YOUR TASK >>
Your answer is to be every line of the material that includes the string "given".

DATASET SECTION >>
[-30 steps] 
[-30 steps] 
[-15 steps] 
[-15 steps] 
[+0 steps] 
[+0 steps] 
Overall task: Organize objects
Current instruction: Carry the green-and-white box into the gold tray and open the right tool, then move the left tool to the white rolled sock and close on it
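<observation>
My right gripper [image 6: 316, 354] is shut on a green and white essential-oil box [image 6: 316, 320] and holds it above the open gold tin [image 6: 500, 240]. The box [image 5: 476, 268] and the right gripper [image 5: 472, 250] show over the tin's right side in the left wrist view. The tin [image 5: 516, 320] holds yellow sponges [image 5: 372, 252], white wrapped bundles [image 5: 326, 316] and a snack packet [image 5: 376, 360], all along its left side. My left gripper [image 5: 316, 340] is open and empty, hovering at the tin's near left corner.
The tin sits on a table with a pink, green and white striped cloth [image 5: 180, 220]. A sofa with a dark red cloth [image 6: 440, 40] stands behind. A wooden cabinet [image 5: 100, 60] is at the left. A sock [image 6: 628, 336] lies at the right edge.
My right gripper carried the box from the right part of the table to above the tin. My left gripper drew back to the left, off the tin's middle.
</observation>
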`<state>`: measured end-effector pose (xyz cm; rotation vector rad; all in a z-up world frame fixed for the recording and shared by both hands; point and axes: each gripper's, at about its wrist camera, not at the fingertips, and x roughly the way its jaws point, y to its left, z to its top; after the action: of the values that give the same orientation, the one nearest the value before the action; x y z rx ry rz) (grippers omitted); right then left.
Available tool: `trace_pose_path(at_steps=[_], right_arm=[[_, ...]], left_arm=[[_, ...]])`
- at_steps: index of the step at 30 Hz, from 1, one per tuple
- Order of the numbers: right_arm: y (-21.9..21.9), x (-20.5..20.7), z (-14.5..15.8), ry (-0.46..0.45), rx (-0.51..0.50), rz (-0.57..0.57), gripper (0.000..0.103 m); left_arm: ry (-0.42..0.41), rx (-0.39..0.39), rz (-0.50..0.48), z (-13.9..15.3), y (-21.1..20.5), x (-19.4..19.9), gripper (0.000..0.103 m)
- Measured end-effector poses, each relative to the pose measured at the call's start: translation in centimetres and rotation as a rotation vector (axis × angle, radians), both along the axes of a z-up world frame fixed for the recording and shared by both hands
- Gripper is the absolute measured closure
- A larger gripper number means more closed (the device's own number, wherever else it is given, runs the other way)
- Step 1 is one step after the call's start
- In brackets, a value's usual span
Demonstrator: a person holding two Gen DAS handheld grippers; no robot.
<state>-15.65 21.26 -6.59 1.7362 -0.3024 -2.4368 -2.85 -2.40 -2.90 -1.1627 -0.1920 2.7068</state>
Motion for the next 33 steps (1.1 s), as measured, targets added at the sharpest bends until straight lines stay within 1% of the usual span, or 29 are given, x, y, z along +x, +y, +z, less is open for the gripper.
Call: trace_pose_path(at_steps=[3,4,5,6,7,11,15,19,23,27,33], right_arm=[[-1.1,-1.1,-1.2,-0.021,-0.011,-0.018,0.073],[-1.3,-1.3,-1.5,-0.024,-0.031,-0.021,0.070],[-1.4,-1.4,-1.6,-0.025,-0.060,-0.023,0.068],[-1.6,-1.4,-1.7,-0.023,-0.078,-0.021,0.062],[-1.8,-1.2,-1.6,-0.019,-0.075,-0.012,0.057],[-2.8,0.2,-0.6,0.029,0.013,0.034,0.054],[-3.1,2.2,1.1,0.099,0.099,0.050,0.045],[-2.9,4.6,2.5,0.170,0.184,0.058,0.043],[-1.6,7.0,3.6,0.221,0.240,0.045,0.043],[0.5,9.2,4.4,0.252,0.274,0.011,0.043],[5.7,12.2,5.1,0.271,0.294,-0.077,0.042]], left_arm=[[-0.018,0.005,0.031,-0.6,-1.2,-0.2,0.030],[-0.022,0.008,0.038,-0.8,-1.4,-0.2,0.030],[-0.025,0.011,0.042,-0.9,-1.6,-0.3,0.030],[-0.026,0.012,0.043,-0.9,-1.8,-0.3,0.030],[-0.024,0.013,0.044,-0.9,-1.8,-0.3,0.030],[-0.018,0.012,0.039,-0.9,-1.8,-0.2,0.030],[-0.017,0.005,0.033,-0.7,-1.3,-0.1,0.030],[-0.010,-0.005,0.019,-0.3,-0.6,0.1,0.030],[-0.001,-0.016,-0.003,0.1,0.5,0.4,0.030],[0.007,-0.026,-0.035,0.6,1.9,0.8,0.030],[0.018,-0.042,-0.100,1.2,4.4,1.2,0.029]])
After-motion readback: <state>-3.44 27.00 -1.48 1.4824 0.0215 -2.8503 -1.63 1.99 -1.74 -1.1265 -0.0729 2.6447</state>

SOLUTION TO THIS PROBLEM >>
- A larger gripper number means more closed (the device's own number, wherever else it is given, runs the other way)
Motion for the next 33 steps (1.1 s), as measured, targets added at the sharpest bends until straight lines stay within 1% of the usual span, or 29 are given, x, y, z along +x, +y, +z, less is open for the gripper.

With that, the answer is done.